The data must be given again exactly as written, with all images omitted.
*** Collected material ***
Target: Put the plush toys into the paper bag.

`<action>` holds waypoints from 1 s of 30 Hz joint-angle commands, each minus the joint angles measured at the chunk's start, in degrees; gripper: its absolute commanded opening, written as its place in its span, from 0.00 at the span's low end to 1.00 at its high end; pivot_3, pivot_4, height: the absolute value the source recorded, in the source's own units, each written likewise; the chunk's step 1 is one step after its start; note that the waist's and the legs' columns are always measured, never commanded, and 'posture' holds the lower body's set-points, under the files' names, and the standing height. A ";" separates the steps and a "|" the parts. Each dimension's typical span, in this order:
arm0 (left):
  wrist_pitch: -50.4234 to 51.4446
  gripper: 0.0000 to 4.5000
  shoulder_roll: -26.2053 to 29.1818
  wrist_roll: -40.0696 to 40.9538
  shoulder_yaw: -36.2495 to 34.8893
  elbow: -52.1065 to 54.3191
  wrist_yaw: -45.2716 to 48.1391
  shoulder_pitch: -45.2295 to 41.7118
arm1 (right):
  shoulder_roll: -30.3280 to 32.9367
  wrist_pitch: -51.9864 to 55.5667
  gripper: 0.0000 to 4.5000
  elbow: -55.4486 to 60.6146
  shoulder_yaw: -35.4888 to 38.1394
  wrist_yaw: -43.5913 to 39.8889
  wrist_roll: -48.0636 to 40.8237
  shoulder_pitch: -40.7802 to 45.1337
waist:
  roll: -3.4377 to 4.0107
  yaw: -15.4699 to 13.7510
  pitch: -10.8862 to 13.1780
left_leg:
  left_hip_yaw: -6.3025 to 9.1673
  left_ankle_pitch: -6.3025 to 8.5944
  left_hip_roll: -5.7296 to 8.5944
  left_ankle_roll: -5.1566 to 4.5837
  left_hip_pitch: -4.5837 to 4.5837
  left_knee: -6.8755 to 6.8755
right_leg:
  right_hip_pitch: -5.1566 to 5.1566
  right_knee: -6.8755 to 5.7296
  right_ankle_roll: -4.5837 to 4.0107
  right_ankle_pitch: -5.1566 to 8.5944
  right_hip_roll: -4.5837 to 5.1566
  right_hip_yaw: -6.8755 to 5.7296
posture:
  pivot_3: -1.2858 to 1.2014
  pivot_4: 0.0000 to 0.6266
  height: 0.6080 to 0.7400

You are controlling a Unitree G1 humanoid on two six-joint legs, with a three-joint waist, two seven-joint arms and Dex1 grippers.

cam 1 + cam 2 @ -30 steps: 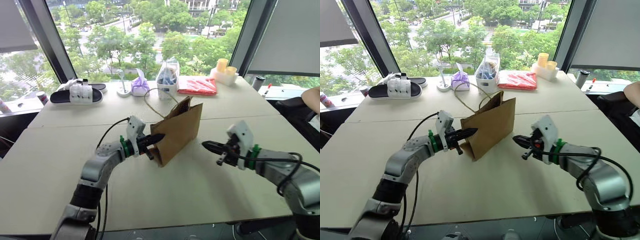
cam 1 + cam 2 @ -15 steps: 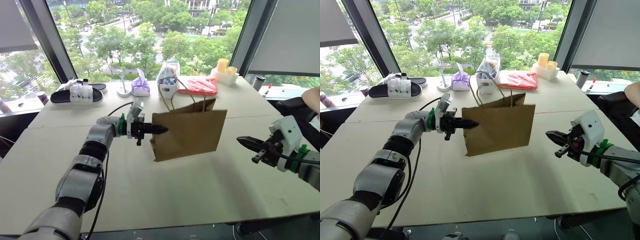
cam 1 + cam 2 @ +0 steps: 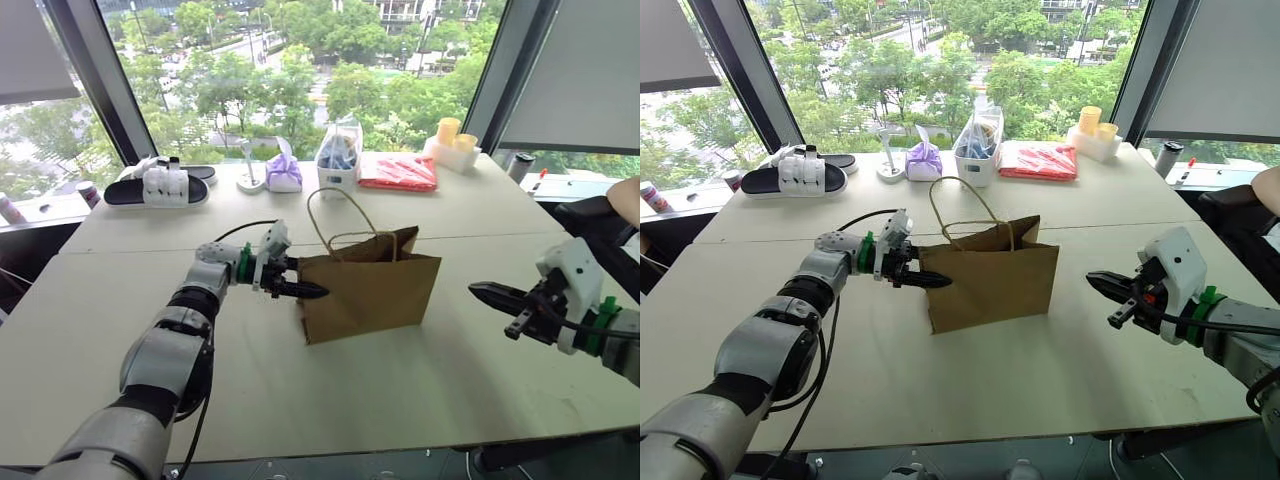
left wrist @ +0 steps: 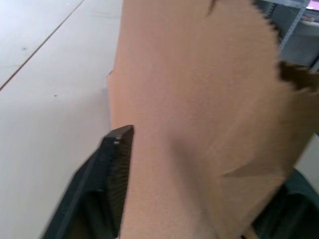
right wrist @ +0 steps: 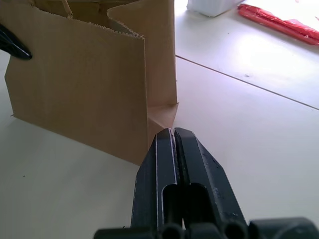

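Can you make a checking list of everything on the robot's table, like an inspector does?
Surface: pale table, dry, no spills.
Job's things: paper bag stands upright mid-table, mouth open, cord handles up; its inside is hidden.
Clutter: along the window edge, black sandals, purple cloth bundle, clear plastic bag, red packet, yellow cups.
Grippers: left tool open, at the bag's left edge, one finger either side of the paper; right tool shut, off to the bag's right, apart from it.
Cables: black cable loops over the left arm.
Surroundings: big windows, trees outside; a person's arm at the right.
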State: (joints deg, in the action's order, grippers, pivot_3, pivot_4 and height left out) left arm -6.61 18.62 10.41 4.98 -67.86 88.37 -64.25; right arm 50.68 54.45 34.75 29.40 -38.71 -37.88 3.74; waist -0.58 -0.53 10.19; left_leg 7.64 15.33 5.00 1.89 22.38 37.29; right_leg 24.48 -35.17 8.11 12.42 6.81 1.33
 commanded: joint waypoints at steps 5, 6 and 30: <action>-1.55 0.99 6.09 -1.41 -2.26 5.17 -1.87 1.66 | 2.10 -1.73 0.00 1.17 -2.87 -1.18 -0.80 2.56 | 0.01 0.52 0.00 | 0.01 0.00 -0.01 0.00 -0.02 -0.02 | 0.01 -0.04 0.01 0.01 0.00 0.00 | 0.52 0.24 1.00; -0.19 0.99 7.39 -0.79 -2.88 7.77 -1.84 2.85 | 2.46 -1.71 0.00 1.21 -3.28 -1.78 -1.06 2.78 | 0.01 0.65 0.00 | 0.01 0.00 -0.01 0.00 -0.02 -0.02 | 0.01 -0.04 0.01 0.01 0.00 0.00 | 0.52 0.24 1.00; 44.76 0.99 20.84 23.71 -15.29 78.63 -22.54 39.36 | 7.30 -3.05 0.00 1.48 -5.89 -6.65 -2.62 2.50 | 0.03 0.16 -0.01 | 0.00 0.01 -0.32 0.00 -0.04 -0.07 | 0.02 -0.03 -0.01 0.02 -0.04 0.00 | 0.52 0.24 1.00</action>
State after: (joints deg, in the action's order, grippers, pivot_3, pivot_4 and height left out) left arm 36.38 38.54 31.71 -8.20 6.49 67.36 -25.53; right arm 57.11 51.35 33.91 21.24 -44.61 -39.40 6.54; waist -0.55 -0.36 10.18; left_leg 7.64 15.34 4.68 1.89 22.33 37.22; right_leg 24.48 -35.17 8.10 12.44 6.77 1.33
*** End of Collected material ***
Task result ->
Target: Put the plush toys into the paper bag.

`<action>` holds waypoints from 1 s of 30 Hz joint-angle commands, each minus the joint angles measured at the chunk's start, in degrees; gripper: its absolute commanded opening, written as its place in its span, from 0.00 at the span's low end to 1.00 at its high end; pivot_3, pivot_4, height: the absolute value the source recorded, in the source's own units, each written likewise; the chunk's step 1 is one step after its start; note that the waist's and the legs' columns are always measured, never commanded, and 'posture' holds the lower body's set-points, under the files' names, and the standing height. A ";" separates the steps and a "|" the parts. Each dimension's typical span, in this order:
arm0 (left):
  wrist_pitch: -50.4234 to 51.4446
  gripper: 0.0000 to 4.5000
  shoulder_roll: -26.2053 to 29.1818
  wrist_roll: -40.0696 to 40.9538
  shoulder_yaw: -36.2495 to 34.8893
  elbow: -52.1065 to 54.3191
  wrist_yaw: -45.2716 to 48.1391
  shoulder_pitch: -45.2295 to 41.7118
arm1 (right):
  shoulder_roll: -30.3280 to 32.9367
  wrist_pitch: -51.9864 to 55.5667
  gripper: 0.0000 to 4.5000
  elbow: -55.4486 to 60.6146
  shoulder_yaw: -35.4888 to 38.1394
  wrist_yaw: -43.5913 to 39.8889
  wrist_roll: -48.0636 to 40.8237
  shoulder_pitch: -40.7802 to 45.1337
waist:
  roll: -3.4377 to 4.0107
  yaw: -15.4699 to 13.7510
  pitch: -10.8862 to 13.1780
left_leg:
  left_hip_yaw: -6.3025 to 9.1673
  left_ankle_pitch: -6.3025 to 8.5944
  left_hip_roll: -5.7296 to 8.5944
  left_ankle_roll: -5.1566 to 4.5837
  left_hip_pitch: -4.5837 to 4.5837
  left_knee: -6.8755 to 6.8755
right_leg:
  right_hip_pitch: -5.1566 to 5.1566
  right_knee: -6.8755 to 5.7296
  right_ankle_roll: -4.5837 to 4.0107
  right_ankle_pitch: -5.1566 to 8.5944
  right_hip_roll: -4.5837 to 5.1566
  right_hip_yaw: -6.8755 to 5.7296
posture:
  pivot_3: -1.2858 to 1.2014
  pivot_4: 0.0000 to 0.6266
  height: 0.6080 to 0.7400

You are controlling a Unitree G1 humanoid on two six-joint legs, with a three-joint waist, two seven-joint arms and Dex1 grippers.

cam 1 + cam 2 @ -30 steps: 
cam 1 + cam 2 @ -15 steps: 
cam 1 + cam 2 @ +0 steps: 
left wrist @ +0 steps: 
right wrist @ +0 steps: 

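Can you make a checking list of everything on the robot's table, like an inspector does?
Surface: pale table, dry, no spills.
Job's things: paper bag stands upright mid-table, mouth open, cord handles up; its inside is hidden.
Clutter: along the window edge, black sandals, purple cloth bundle, clear plastic bag, red packet, yellow cups.
Grippers: left tool open, at the bag's left edge, one finger either side of the paper; right tool shut, off to the bag's right, apart from it.
Cables: black cable loops over the left arm.
Surroundings: big windows, trees outside; a person's arm at the right.
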State: (joints deg, in the action's order, grippers, pivot_3, pivot_4 and height left out) left arm -6.61 18.62 10.41 4.98 -67.86 88.37 -64.25; right arm 50.68 54.45 34.75 29.40 -38.71 -37.88 3.74; waist -0.58 -0.53 10.19; left_leg 7.64 15.33 5.00 1.89 22.38 37.29; right_leg 24.48 -35.17 8.11 12.42 6.81 1.33
 commanded: joint waypoints at steps 5, 6 and 30: <action>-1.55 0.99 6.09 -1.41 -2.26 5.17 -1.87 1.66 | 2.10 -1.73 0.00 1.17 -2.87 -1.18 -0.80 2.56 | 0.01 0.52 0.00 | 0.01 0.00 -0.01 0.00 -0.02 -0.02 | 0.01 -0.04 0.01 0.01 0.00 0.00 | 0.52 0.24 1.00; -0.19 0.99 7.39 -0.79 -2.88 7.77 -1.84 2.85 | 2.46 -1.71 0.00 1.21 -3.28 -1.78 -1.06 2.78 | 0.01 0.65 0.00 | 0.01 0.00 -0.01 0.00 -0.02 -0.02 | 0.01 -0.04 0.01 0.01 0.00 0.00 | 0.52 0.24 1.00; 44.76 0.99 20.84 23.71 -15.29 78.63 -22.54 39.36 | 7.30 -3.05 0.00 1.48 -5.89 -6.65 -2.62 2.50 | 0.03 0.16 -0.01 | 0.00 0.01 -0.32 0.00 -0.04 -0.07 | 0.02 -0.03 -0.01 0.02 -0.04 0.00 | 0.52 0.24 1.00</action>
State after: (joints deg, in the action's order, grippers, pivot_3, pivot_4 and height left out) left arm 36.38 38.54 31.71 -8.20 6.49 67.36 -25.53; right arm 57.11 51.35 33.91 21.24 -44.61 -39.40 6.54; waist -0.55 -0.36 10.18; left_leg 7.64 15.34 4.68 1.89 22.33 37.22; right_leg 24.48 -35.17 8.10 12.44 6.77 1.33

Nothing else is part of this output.